We decided that the most efficient location to determine which customers belong to a given region would be in the database, rather than in Java land, as our previous implementation would have required. In the previous implementation, geolocation information was simply stored in our MongoDB database on the Customer Document as two separate entries, one field for latitude, and one for longitude.

MongoDB provides geospatial query functionality and, in this context, is useful to us is the $geoWithin operator. This operator selects documents with geospatial data that exist entirely within a specified shape. What this means is that we can pass a geometry of type Polygon or MultiPolygon to a $geoWithin query and all the documents with a geolocation in the specified geometry are returned. A Polygon is simply an array of coordinates describing an enclosed area on a plane (in our case a map). A Polygon may or may not have “holes”, which are areas that should be excluded from the search. A MultiPolygon, as the name suggests, is just an array of Polygons.

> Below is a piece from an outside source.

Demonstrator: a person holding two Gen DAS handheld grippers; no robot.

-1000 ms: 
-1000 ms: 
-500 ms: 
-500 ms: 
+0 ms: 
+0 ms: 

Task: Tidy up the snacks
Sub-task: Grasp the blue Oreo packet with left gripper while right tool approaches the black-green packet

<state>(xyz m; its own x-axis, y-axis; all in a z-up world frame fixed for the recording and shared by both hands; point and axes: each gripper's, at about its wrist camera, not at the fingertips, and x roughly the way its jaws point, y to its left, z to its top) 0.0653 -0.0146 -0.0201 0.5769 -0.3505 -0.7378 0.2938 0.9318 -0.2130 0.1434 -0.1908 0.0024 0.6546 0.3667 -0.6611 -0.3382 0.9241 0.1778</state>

An example of a Polygon, here in the center of Amsterdam

To facilitate this query, MongoDB requires that the data be stored in GeoJSON format (or legacy coordinate pairs on a plane). In our case, since the address is represented by a specific point on the ground, a GeoJSON Point was the obvious choice.

"address":{ 
"geolocation":{
"point":{
"type":"Point",
"coordinates":[4.865037,52.3568582]
}
}
}

After migrating our data to the required format (note that the order of the coordinates must be [longitude, latitude]), we created a 2dsphere index on the geolocation data. A 2dsphere index supports queries that calculate geometries on an earth-like sphere and supports all MongoDB geospatial queries. The index can be created on both GeoJSON objects and legacy coordinate pairs, the latter of which simply gets converted into a GeoJSON object by the index.

db.customers.createIndex({ "address.geolocation.point": "2dsphere" }, { background: true, name: "address_geolocation" })

With our data prepared and our index created, we can perform a lookup for all customers that are contained within a given Polygon or MultiPolygon. For example, if we want to find all customers located in the image below (the park being a hole, which is excluded from the lookup), we can simply run the following query:

db.customers.find({ 
'address.geolocation.point.coordinates':{
$geoWithin:{
$geometry:{
type:'Polygon',
coordinates:[
[
[4.904574751853943,52.37165931612484], // A
[4.905551075935364,52.37210146261991], // B
[4.904177784919739,52.37284818887275], // C
[4.903421401977539,52.37229797075253], // D
[4.904574751853943,52.37165931612484] // A
],
[
[4.904354810714721,52.37206216088845], // 1
[4.90465521812439,52.372258669195950], // 2
[4.904150962829589,52.37254360468889], // 3
[4.903829097747803,52.37232744689703], // 4
[4.904354810714721,52.37206216088845] // 1
]
]
}
}
}
})
The same Polygon, with coordinates.

Since we can now efficiently locate all of our customers located in a specified area, we can easily determine the delta in customer delivery area membership when a delivery area changes. We can simply compute the difference in membership of the two areas and thus we know which customers were added and which were removed.

--

--